> _Task_: Go through the following data and transcribe exactly the stretch of lines from the one holding "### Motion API" to the one holding "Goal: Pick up", both included.

> _Supplied material_:
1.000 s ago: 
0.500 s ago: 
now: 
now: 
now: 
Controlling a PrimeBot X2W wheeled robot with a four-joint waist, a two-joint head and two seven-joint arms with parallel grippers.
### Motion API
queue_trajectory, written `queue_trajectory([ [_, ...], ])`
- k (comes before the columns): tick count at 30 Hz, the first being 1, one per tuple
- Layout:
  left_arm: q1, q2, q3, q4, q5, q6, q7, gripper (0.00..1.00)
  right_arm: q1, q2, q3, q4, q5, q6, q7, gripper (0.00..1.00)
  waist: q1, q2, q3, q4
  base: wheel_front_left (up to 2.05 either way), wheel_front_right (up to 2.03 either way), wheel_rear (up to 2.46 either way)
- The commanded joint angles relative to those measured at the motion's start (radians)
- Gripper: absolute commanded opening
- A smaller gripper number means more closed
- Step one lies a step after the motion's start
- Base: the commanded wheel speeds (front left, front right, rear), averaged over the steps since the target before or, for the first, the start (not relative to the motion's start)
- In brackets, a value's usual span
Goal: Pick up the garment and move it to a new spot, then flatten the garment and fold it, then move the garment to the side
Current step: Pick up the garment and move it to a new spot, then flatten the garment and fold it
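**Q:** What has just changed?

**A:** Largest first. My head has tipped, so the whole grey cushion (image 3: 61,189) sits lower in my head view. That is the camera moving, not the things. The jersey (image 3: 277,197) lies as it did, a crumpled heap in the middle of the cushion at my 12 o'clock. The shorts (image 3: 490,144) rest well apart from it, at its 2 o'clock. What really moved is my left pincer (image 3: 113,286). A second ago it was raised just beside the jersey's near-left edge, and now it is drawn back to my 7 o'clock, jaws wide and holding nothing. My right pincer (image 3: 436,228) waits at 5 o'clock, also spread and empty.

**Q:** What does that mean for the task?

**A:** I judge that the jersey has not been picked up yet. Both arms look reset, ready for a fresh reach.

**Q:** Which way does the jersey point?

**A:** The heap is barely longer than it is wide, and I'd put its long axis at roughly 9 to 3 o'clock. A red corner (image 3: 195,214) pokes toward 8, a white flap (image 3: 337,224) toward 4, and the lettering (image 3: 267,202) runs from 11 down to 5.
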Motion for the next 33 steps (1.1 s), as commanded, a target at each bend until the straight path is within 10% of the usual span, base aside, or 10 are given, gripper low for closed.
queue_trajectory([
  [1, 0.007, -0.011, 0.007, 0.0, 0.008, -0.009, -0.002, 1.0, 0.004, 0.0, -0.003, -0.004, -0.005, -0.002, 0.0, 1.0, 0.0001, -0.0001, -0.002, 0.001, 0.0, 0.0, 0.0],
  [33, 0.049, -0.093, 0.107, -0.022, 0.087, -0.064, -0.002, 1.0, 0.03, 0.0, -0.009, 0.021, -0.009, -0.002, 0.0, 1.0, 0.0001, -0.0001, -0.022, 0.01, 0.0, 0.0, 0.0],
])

> _Reply to the task_:
### Motion API
queue_trajectory, written `queue_trajectory([ [_, ...], ])`
- k (comes before the columns): tick count at 30 Hz, the first being 1, one per tuple
- Layout:
  left_arm: q1, q2, q3, q4, q5, q6, q7, gripper (0.00..1.00)
  right_arm: q1, q2, q3, q4, q5, q6, q7, gripper (0.00..1.00)
  waist: q1, q2, q3, q4
  base: wheel_front_left (up to 2.05 either way), wheel_front_right (up to 2.03 either way), wheel_rear (up to 2.46 either way)
- The commanded joint angles relative to those measured at the motion's start (radians)
- Gripper: absolute commanded opening
- A smaller gripper number means more closed
- Step one lies a step after the motion's start
- Base: the commanded wheel speeds (front left, front right, rear), averaged over the steps since the target before or, for the first, the start (not relative to the motion's start)
- In brackets, a value's usual span
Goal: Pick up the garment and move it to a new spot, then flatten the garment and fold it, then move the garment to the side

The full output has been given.